A successful content strategy always brings new insight to users. Your content must be valuable by educating or informing the audience on a deeper level. If you aren’t informative, or if your content is trite, redundant, or can be found easily elsewhere, your results and viewership will suffer.

Be Entertaining

Good content does not always have to be entertaining, but humans have an innate admiration for content that causes them to cringe, laugh, or cry. As shown by Daniel Tosh, content can be made more digestible if it’s entertaining and forms an emotional connection with an audience, even if on a very basic level. Users also tend to discuss and share content a lot more when it affects them on an emotional level. A successful content strategy should seek to produce and distribute content that is consistently shared by your audience, but that also can be shared easily.

Be Relevant

Understanding what is appropriate, popular, or timely content for your target audience is another important hurdle to cross. An effective content strategy looks at all channels for distributing content and formats content to be channel specific. For example, although a video you produce may be relevant to your target market overall, think about how to modify content based on whether you’re distributing through your website, an on-demand video platform, or at a trade show. The time of day or the season can also play into your content strategy. A week early or a week late can make your content less relevant and make you look uninformed. As you work to push our timely content, look at performance and engagement based on analytical data, not common sense assumptions. Avoid shortening or simplifying your content too much based on your channel, when simplifying the user experience can be done instead. The last thing you want is to remove important parts of your content because you think users won’t want to take in so much information, on a mobile device, say, versus on their desktop computer.

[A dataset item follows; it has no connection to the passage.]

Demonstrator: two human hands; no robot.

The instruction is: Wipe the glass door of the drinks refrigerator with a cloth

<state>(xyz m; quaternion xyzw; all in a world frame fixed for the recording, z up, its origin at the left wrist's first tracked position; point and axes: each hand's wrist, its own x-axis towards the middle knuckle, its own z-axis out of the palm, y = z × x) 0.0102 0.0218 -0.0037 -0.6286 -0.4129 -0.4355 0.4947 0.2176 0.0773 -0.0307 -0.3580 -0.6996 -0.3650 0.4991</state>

Drew Thomas makes a good case for this in his article about responsive design and keeping content accessible.

Be Consistent

People like patterns. They want to find what they’re looking for, minus surprises. While it may seem that audiences yearn for a fresh approach, if you change too much or too often, user engagement will suffer from this sporadic inconsistency. This consistency pertains to your tone and voice as well. If you jump around too much and fall into a cycle of multiple personalities, your audience may find the content to be unpredictable and dizzying. A good content strategy lays out a repeatable system to govern content creation and publishing. That goes for frequency of messaging too. You want to stay in front of your audience as much as possible, without being an annoyance.

Be Honest

Tell your audience what you really think, and don’t be afraid to have an opinion or show personality. With web-based content, and especially blog content, don’t be afraid to open up and put a name, face, backstory, and context to your content. Before content strategy was an industry buzz term, and before Content Strategist was a common job title, Rachel Lovinger stated that unambiguous content is the starting point for good content strategy. This still holds true today.